1

I am trying to automate a search which returns a table of information. I am able to print the results in .text but my question is how can I pass the results into a Pandas dataframe. The reason why I am asking is two fold; because I would want to print the results into a CSV file and I need the results in Pandas to do data analysis later on. Appreciate if anyone could help.
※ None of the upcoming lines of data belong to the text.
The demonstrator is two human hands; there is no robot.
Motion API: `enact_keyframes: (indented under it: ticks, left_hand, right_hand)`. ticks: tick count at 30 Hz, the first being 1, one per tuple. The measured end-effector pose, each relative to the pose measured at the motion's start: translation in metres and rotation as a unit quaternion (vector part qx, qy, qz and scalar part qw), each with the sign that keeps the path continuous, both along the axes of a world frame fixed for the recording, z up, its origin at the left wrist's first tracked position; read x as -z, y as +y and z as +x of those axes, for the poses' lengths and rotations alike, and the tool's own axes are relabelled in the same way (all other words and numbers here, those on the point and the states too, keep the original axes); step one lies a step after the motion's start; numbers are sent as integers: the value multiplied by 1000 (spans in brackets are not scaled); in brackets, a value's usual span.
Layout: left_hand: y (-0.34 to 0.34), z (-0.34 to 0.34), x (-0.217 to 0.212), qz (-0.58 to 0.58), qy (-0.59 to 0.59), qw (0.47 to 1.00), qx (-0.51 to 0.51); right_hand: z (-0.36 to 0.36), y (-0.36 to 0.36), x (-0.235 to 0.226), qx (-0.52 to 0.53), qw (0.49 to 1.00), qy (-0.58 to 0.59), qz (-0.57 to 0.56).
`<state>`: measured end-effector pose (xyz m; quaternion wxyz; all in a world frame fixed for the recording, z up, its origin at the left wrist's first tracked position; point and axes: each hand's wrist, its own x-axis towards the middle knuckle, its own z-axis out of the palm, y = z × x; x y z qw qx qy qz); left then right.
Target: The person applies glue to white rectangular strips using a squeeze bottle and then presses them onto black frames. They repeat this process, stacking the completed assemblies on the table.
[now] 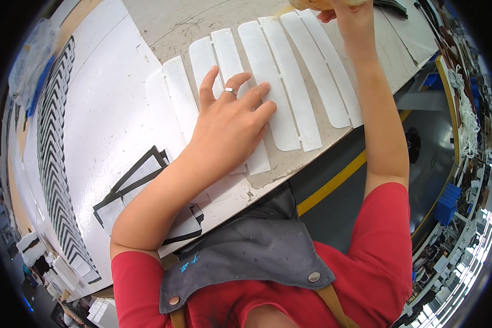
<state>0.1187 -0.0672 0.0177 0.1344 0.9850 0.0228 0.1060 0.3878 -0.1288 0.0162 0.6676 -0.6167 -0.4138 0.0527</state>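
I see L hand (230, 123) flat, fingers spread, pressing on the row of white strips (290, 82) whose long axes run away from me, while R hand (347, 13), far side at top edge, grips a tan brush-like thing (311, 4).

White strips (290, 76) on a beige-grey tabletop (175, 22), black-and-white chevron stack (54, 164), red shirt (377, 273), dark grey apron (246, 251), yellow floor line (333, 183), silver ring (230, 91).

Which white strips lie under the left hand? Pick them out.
The middle strips of the fanned row: the left hand presses flat on them. The strips further right lie uncovered, nearer the right hand.
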Motion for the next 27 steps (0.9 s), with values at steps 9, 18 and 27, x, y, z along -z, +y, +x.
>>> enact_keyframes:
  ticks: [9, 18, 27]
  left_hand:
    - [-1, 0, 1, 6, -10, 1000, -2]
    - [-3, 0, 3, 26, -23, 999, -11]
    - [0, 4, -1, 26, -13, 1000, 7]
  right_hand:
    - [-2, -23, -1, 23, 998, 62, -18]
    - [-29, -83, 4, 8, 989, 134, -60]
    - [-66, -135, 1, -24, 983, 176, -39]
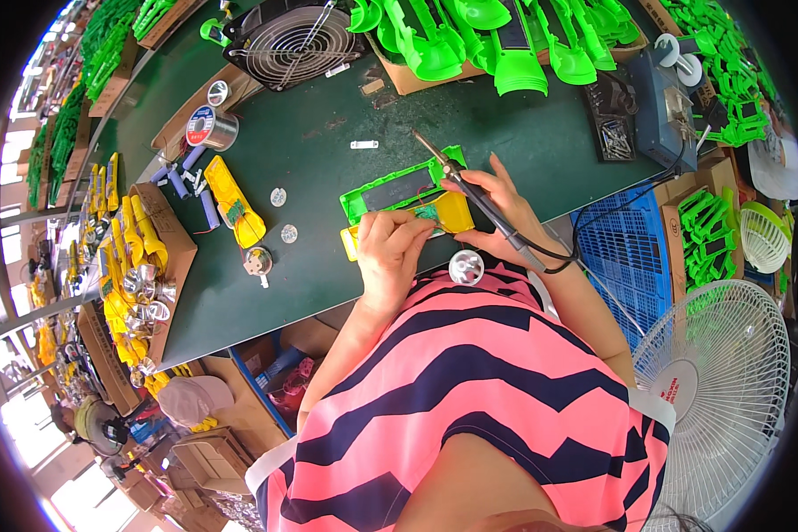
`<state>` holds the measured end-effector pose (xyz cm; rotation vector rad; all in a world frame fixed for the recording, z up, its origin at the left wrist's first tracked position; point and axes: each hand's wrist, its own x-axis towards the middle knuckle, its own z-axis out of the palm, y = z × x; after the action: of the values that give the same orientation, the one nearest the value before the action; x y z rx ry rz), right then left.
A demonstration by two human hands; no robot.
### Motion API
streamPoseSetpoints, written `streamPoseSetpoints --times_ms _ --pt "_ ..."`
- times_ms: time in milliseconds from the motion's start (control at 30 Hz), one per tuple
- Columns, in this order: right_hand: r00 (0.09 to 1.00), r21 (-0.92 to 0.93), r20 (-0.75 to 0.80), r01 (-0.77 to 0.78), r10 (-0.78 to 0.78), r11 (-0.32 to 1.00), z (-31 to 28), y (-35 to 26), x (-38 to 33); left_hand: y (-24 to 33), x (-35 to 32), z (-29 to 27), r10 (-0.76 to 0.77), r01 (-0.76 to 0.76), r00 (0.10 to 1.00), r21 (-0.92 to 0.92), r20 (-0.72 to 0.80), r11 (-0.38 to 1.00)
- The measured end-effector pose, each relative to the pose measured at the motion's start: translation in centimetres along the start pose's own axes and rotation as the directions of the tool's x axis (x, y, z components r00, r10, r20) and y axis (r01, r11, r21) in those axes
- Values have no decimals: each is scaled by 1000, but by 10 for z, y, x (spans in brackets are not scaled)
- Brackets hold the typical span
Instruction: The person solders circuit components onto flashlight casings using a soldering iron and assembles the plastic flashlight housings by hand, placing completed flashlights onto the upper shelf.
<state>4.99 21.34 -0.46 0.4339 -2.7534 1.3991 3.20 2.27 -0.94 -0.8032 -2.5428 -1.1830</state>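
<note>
My right hand (510, 208) holds a soldering iron (483, 202), its tip pointing up and to the left, away from the work. The thumb of that hand lies by the right end of a yellow plastic housing (457, 215). A small green circuit board (427, 213) with thin wires sits in the housing. Closed in a pinch beside the board, my left hand (388, 251) covers the housing's left part; what its fingertips hold is hidden. Just beyond lies a green housing (356, 202) with a dark panel. A silver reflector cup (465, 267) is at the table's near edge.
Left on the green table (319, 160) are a second yellow housing (230, 202), a solder spool (211, 129) and purple cylindrical cells (209, 210). A black fan (293, 40) and piled green housings (514, 66) stand at the back. The iron's cable (579, 232) runs right toward a blue-grey box (661, 115).
</note>
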Motion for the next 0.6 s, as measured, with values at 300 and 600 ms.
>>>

My code as below:

import time
from selenium import webdriver
import pandas as pd


search = ['0501020210597400','0501020210597500','0501020210597600']
df = pd.DataFrame(search)


chrome_path = [Chrome Path]
driver = webdriver.Chrome(chrome_path)

driver.get('https://enquiry.mpsj.gov.my/v2/service/cuk_search/')
x = 0

while x <(len(df.index)):
    search_box = driver.find_element_by_name('sel_value')
    new_line = (df[0][x]).format(x)
    search_box.send_keys(new_line)
    search_box.submit()
    time.sleep(5)
    table = driver.find_elements_by_class_name('tr-body')
    for data in table:
        print(data.text)
        driver.find_element_by_name('sel_value').clear()
    x +=1

driver.close()
QHarr
  • 83,427
  • 12
  • 54
  • 101
Eric Choi
  • 785
  • 2
  • 7
  • 14

2 Answers2

1

To load a CSV file to a DataFrame, you can do:

df = pd.read_csv('example.csv')

See the online doc: https://pandas.pydata.org/pandas-docs/stable/generated/pandas.read_csv.html#pandas.read_csv

To write the data to CSV, consult this article: Pandas writing dataframe to CSV file on SO.

The solution is:

df.to_csv(file_name, sep='\t')
Laurent LAPORTE
  • 21,958
  • 6
  • 58
  • 103
  • I'm asking how can I load the data into a Pandas Dataframe and subsequently output to a CSV file. – Eric Choi Aug 12 '17 at 19:05
  • Do you need more explanation? If not, I suggest you to upvote and [accept](https://meta.stackexchange.com/a/5235/344471) my answer. – Laurent LAPORTE Sep 04 '17 at 21:53
  • I'm afraid it did not answer my question. What I was asking was "how can I pass the results into a Pandas dataframe" which meant the "data.text" that I printed in my script. How do I pass "data.text" into a Pandas dataframe? I know how to use df.to csv. – Eric Choi Sep 08 '17 at 18:53
  • @EricChoi: So, how your "data.text" looks like? Give an sample example, please. – Laurent LAPORTE Sep 08 '17 at 18:56
  • A sample of the "data.text" result is:"1. 0501020210597400 2A-3 JALAN PUTERI 1/2, BANDAR PUTERI, 47100 PUCHONG, Selangor RM 0.00 Pilih Untuk Bayar". I'd like to be able to pass these data to a Dataframe. The only way that i could come up with is to use pd.read_html and target the entire table. – Eric Choi Sep 08 '17 at 20:29
1

You can use requests and do a POST to get the info rather than use selenium

import requests
from bs4 import BeautifulSoup as bs
import pandas as pd

search = ['0501020210597400','0501020210597500','0501020210597600']
headers = {'Referer' : 'https://enquiry.mpsj.gov.my/v2/service/cuk_search/1',
          'User-Agent' : 'Mozilla/5.0 (Windows NT 6.3; Win64; x64) AppleWebKit/537.36 (KHTML, like Gecko) Chrome/71.0.3578.98 Safari/537.36'
          }
output = []
dfHeaders = ['No.', 'No. Akaun', 'Nama Di Bil', 'Jumlah Perlu Dibayar', '']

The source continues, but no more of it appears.